Алексей сбросил одеяло и в майке, в трусах сел на раскладушке, оперся на ее край; проступали в фиолетовом сумраке его оголенные колени; потом одна рука его задвигалась, стала шарить по одеялу: он, вероятно, искал сигареты. Сказал:
— Когда твоя мать вернулась, десять дней она была в Москве. В августе месяце. Каждый день ходила в Военную прокуратуру и каждый день ждала реабилитации одного профессора, он тоже должен был вернуться оттуда . Его фамилия Николаев. А они когда-то шли по одному делу. Твоя мать наводила справки у новых уже тогда следователей, которые занимались реабилитацией, в том числе и этого профессора. В архивах искала какие-то документы. И жила это время у меня.
— Она жила здесь? У тебя?
— Я снимал комнатку на Садовой. Как только я женился, с отцом уже не жил. После того как бросил институт, были крупные объяснения: он считал меня неудачником, а я его — краснобаем. Но тогда ездил на Арбат чаще, чем сейчас. Вот там однажды я и увидел твою мать: маленькая женщина с каким-то рюкзачком вошла, сказала, что ей нужно к профессору Грекову. Была в телогреечке, в каких-то туфлях, парусиновых, что ли. Я в гостиной сидел, курил… А когда она вышла из кабинета, отец почти в истерике выскочил за ней, едва не рыдал, весь был совершенно не свой — таким никогда его не видел. Помню, он кричал: «Это чудовищно! Это фальшивка! Они обманули тебя! Ну, убей, убей меня, Вера!» Увидел меня и сразу дверь в кабинет захлопнул. А я подошел к ней, спросил, кто она, откуда. А потом привез ее к себе ночевать. Тогда по всему понял: после разговора с отцом, конечно, не останется на Арбате, а ей негде было… В общем, братишка, вот так я ее увидел.

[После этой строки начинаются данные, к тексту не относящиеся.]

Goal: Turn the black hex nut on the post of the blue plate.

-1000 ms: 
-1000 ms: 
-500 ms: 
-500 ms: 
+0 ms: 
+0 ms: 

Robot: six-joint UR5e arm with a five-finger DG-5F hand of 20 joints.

— И что? О чем они говорили?
— На следствии твоей матери показали одну характеристику. Было на нее состряпано дело по быстренькому доносу ее коллег, обвинили ее черт те в чем: в антимарксизме, во всех смертных грехах, в каких можно было тогда обвинить. Похоже было, сводили счеты под общий шумок, клеветали не оглядываясь. А она просила у следователя только одного: чтобы он обратился к старым большевикам, знающим ее с революции. Надеялась: тогда против нее отпадут все обвинения, тогда все станет ясным. Следователь, видимо, сам несколько сомневался в составе целой горы туманных преступлений и через неделю объявил, что по ее просьбе обратился, и обратился даже к самому близкому для нее человеку. К человеку весьма уважаемому. К известному профессору. Более того, к ее родному брату. И показал характеристику. И прочитать дал. В общем, ясно, что это было за сочинение?.. Вот тогда твоя мать после возвращения и задала отцу вопрос, как же он мог решиться написать такое… Потом она уехала. А он слег с инфарктом. Пролежал в больнице четыре месяца.